Appendix I. CLA and JLA User Dictionaries
Chinese Language Analyzer and Japanese Language Analyzer both include the capability to create and use one or more segmentation (tokenization) user dictionaries for vocabulary specific to an industry or application. A common usage for both languages is to add new nouns like organizational and product names. These and existing nouns can have a compounding scheme specified if, for example, you wish to prevent an otherwise compound product name from being segmented as such. Japanese also supports adding further classes of words, as enumerated in the section below.
When the language is Japanese, you can also create user reading dictionaries with transcriptions
rendered in Hiragana. The readings can override the readings returned from the JLA reading
dictionary and override readings that are otherwise guessed from segmentation (tokenization) user
dictionaries.
Segmentation (tokenization) user dictionaries and reading user dictionaries are compiled into
separate binary forms with big-endian or little-endian byte order to match the platform. Both
dictionary types can be compiled from the same source file.
Procedure for Creating and Using a Chinese or Japanese User Dictionary
I.1. Creating the Source File
The source file for a Chinese or Japanese user dictionary is UTF-8 encoded (see Valid Characters for Chinese or Japanese User Dictionary Entries [167] ). The file may begin with a byte order
mark (BOM). Empty lines are ignored. A comment line begins with #. The first line of a Japanese
dictionary may begin !DICT_LABEL
followed by Tab and an arbitrary string to set the dictionary's
name, which is not currently used anywhere.
Each entry in the dictionary source file is a single line:
word Tab POS Tab DecompPattern Tab Reading1,Reading2,...
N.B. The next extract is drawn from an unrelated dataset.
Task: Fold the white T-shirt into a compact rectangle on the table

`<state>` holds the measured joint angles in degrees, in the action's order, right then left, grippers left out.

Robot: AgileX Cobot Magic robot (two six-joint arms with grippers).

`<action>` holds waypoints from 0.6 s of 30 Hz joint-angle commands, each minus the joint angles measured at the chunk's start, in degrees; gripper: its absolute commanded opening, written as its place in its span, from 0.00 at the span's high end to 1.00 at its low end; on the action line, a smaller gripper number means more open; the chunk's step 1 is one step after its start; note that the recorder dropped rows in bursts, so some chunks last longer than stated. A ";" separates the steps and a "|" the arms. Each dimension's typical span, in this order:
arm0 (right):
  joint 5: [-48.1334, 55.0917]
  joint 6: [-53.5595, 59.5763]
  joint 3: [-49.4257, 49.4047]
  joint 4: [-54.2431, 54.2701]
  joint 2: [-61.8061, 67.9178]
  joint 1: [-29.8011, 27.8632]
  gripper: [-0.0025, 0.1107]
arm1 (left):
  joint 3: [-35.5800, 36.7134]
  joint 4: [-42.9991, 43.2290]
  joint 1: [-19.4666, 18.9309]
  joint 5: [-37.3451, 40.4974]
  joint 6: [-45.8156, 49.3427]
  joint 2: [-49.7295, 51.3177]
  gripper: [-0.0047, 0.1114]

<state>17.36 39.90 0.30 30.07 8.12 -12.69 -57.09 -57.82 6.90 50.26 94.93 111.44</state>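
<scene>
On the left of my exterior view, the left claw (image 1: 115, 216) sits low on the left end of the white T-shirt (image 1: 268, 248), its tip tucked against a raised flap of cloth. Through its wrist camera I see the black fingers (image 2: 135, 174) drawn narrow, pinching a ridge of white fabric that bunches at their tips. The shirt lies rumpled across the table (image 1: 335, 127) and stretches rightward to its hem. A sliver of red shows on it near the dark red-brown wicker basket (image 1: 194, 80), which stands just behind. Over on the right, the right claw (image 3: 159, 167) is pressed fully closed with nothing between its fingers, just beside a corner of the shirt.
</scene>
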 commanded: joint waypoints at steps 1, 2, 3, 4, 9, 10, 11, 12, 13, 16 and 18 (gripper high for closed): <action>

where word is the noun, POS is one of the user-dictionary part-of-speech tags listed below,
DecompPattern is the decomposition pattern: a comma-delimited list of numbers that specify
the number of characters from word to include in each component of the compound (0 for no
decomposition), and Reading1,... is a comma-delimited list of one or more transcriptions rendered
in Hiragana or Katakana (only applicable to Japanese).
The decomposition pattern and readings are optional, but you must include a decomposition pattern if you include readings. In other words, you must include all elements to include the entry in a reading user dictionary, even though the reading user dictionary does not use the POS tag or decomposition pattern. To include an entry in a segmentation (tokenization) user dictionary, you only need POS tag and an optional decomposition pattern. Keep in mind that those entries that include all elements can be included in both a segmentation (tokenization) user dictionary and a reading user dictionary.
Chinese User Dictionary POS Tags
- ABBREVIATION
- ADJECTIVE
- ADVERB
- AFFIX
- CONJUNCTION
- CONSTRUCTION
- DERIVATIONAL_AFFIX
- DIRECTION_WORD
- FOREIGN_PERSON
- IDIOM
- INTERJECTION
- MEASURE_WORD
- NON_DERIVATIONAL_AFFIX
- NOUN
- NUMERAL
- ONOMATOPE
- ORGANIZATION
- PARTICLE
- PERSON
- PLACE
- PREFIX
- PREPOSITION
- PRONOUN
- PROPER_NOUN
- PUNCTATION
- SUFFIX
- TEMPORAL_NOUN
- VERB
- VERB_ELEMENT
Japanese User Dictionary POS Tags
- NOUN
- PROPER_NOUN
- PLACE
- PERSON
- ORGANIZATION
- GIVEN_NAME
- SURNAME
- FOREIGN_PLACE_NAME
- FOREIGN_GIVEN_NAME
- FOREIGN_SURNAME
- AJ (adjective)
- AN (adjectival noun)
- HS (honorific suffix)
- V1 (vowel-stem verb)
- VN(verbal noun
- VS (suru-verb)
- VX (irregular verb)
Note: For examples of standard (non-user-dictionary) use of the one and two-letter POS tags in the preceding list, see Japanese POS Tags [138] .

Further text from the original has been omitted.